I haven't been touched by my husband for years. 5 years. Nothing

Sad You both need some therapy/counselling. Break down the communication barriers between you two. There is something very wrong here and neither of you sound that happy TBH.

Flowers
Holidayshopping · 09/04/2019 17:21

I haven't been touched by my husband for years. 5 years. Nothing.

ConfusedThat is not normal in a relationship!!

JaneEyre07 · 09/04/2019 17:24

If my DH took me out and spent the entire time talking at me instead of to me, I'd divorce him.

And what he said was horrendous OP.

Being brutally honest, if you're not having any intimacy and he's not even listening to you............. is there any point in going on?

Romax · 09/04/2019 17:28

@KuddelMuddel

You think this is the sweet spot??!!

With a man who bores you and then says a hurtful comment. On your birthday meal.

And who hasn’t touched you in5 years!!

Good heavens OP. If that’s your version of a sweet spot then I am a loss

KuddelMuddel · 09/04/2019 18:17

I mean, for me, I feel like this is the time when it should be the 'sweet spot'. The sweet spot is any time in life when everyone is healthy and present. I've grown up with so much illness in my family and consequently, death.

So to me, I just think we're here and everything is stable right now.

We have so much to be grateful and happy for. Isn't that the sweet spot? Isn't that enough?

This is everything to me. Family. The warmth of the kids and our pets.
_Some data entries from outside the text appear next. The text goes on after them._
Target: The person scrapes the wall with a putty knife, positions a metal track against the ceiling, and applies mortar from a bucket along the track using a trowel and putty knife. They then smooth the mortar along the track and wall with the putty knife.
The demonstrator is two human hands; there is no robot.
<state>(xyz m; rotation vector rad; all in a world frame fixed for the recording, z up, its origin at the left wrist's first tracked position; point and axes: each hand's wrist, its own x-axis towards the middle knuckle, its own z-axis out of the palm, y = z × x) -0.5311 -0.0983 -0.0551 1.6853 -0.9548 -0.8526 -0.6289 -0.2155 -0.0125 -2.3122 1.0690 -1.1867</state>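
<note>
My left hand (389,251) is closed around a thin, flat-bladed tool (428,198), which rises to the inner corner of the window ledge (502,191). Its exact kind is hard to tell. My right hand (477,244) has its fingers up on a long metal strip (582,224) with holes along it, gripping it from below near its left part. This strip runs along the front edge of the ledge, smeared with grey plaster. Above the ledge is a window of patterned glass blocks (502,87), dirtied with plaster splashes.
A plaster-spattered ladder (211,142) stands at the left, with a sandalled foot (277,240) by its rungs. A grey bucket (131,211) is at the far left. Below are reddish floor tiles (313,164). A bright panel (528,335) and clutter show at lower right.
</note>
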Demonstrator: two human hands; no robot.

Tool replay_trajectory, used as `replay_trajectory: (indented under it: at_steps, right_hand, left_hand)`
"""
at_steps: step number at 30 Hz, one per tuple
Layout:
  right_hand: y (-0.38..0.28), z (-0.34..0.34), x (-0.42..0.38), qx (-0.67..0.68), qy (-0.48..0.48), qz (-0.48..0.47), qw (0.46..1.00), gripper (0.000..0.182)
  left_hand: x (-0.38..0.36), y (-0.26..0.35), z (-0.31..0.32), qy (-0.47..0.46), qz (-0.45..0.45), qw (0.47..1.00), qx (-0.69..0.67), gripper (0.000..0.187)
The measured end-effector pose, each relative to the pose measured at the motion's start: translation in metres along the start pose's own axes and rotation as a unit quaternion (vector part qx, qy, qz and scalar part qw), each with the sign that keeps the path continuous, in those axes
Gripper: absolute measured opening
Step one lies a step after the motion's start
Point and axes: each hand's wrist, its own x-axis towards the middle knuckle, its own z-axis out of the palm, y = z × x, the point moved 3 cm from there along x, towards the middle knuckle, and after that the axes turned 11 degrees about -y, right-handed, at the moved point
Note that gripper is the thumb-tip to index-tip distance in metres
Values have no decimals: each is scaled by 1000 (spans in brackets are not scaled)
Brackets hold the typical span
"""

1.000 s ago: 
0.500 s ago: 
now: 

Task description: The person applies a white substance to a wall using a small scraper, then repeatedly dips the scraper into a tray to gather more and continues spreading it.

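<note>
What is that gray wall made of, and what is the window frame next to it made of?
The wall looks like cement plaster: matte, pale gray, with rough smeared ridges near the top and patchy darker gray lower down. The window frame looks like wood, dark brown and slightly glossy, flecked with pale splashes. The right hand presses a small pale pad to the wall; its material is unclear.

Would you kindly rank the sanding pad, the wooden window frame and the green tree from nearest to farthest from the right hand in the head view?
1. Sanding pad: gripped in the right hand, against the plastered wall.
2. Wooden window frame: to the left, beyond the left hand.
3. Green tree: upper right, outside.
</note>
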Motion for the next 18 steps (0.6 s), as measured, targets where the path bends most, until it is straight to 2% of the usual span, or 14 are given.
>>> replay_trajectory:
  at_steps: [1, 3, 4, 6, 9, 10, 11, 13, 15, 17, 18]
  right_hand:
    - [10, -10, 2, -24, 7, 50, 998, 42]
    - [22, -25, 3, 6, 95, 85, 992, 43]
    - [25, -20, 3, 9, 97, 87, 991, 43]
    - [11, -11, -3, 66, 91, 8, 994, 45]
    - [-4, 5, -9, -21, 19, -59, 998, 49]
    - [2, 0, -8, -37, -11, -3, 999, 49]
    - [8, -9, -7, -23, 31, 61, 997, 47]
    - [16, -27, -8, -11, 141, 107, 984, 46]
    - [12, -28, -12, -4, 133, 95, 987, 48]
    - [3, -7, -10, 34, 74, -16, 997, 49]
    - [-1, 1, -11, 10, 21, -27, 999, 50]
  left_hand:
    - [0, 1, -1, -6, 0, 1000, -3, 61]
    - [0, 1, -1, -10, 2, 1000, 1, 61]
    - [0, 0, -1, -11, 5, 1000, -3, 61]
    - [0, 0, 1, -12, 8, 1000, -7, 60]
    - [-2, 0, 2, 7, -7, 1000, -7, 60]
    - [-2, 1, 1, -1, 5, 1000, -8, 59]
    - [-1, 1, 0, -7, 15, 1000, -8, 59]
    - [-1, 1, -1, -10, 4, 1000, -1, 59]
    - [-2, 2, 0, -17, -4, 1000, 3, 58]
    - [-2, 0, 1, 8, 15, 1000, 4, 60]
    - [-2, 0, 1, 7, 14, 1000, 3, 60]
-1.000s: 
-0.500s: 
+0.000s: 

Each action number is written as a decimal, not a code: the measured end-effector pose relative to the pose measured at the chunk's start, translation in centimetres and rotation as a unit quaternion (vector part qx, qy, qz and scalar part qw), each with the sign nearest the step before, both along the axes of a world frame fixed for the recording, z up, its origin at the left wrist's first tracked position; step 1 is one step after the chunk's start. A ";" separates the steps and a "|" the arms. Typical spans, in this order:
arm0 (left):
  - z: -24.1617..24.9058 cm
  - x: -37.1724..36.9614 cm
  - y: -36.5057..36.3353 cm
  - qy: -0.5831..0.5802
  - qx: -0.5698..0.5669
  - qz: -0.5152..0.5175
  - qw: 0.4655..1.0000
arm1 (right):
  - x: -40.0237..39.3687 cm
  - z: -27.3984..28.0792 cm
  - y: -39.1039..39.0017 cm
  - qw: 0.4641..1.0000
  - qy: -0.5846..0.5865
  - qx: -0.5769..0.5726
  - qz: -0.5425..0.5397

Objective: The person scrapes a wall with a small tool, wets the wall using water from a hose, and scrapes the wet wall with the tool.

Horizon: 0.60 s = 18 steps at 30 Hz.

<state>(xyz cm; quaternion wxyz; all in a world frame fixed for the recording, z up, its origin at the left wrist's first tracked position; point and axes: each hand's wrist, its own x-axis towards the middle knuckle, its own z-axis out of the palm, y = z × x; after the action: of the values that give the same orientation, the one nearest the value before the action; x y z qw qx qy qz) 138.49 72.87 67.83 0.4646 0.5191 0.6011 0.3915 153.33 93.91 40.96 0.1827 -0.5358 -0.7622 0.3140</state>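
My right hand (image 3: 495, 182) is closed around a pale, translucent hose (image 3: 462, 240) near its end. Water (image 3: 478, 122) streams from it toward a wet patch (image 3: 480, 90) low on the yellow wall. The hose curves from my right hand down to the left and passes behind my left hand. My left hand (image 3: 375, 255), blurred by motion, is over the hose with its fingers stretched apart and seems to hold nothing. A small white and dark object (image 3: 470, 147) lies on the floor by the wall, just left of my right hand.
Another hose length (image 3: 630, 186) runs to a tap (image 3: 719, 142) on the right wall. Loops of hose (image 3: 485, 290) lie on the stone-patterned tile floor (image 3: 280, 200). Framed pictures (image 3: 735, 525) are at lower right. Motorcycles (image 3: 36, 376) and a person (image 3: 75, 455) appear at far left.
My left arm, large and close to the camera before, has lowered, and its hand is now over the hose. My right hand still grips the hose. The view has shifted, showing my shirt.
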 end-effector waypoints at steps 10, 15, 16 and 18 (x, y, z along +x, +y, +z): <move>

He keeps telling me that the lack of intimacy is all on him and his weight/ED due to stress,fatigue, and age. But I've given up hoping he'll do something about it. We've talked about it. We don't anymore because it's become clear to me that he just doesn't want to try and change or improve his physical/mental health because maybe I'm not enough of a reason for him to do so. Maybe he's too tired to try. I can understand that feeling.

I mean, we've talked about this and it boils down to him having so many reasons for not wanting sex. "It's not you," he says. But you know, when you haven't been touched in so many years, it changes you. If he suddenly wanted me, I don't know if I'd have anything to offer him anymore. It's a rejection of sorts, even if he insists it's not. I am not wanted. I don't inspire him to feel intimacy, not with me anyway. And I've gotten so used to this. This low-level sadness that is always there like a hum in my head is just totally normal.

But I look outside and I see my daughter skating with her friends on the pavement, the dogs greeting each other, my eldest is currently revising in his bedroom. The kids have this stability that I desperately want to remain in place. I don't want to destabilise their lives. I just want the light to come back into our home. The air is so stale.

And then I feel stupid for how fixable and first world my problems are.

OP posts:
MollysLips · 09/04/2019 18:23

OP, you write so well.

stophavinkidsthen · 09/04/2019 18:23

Once again another user name change with a situation that is so specific it could only apply to one person. What is the point?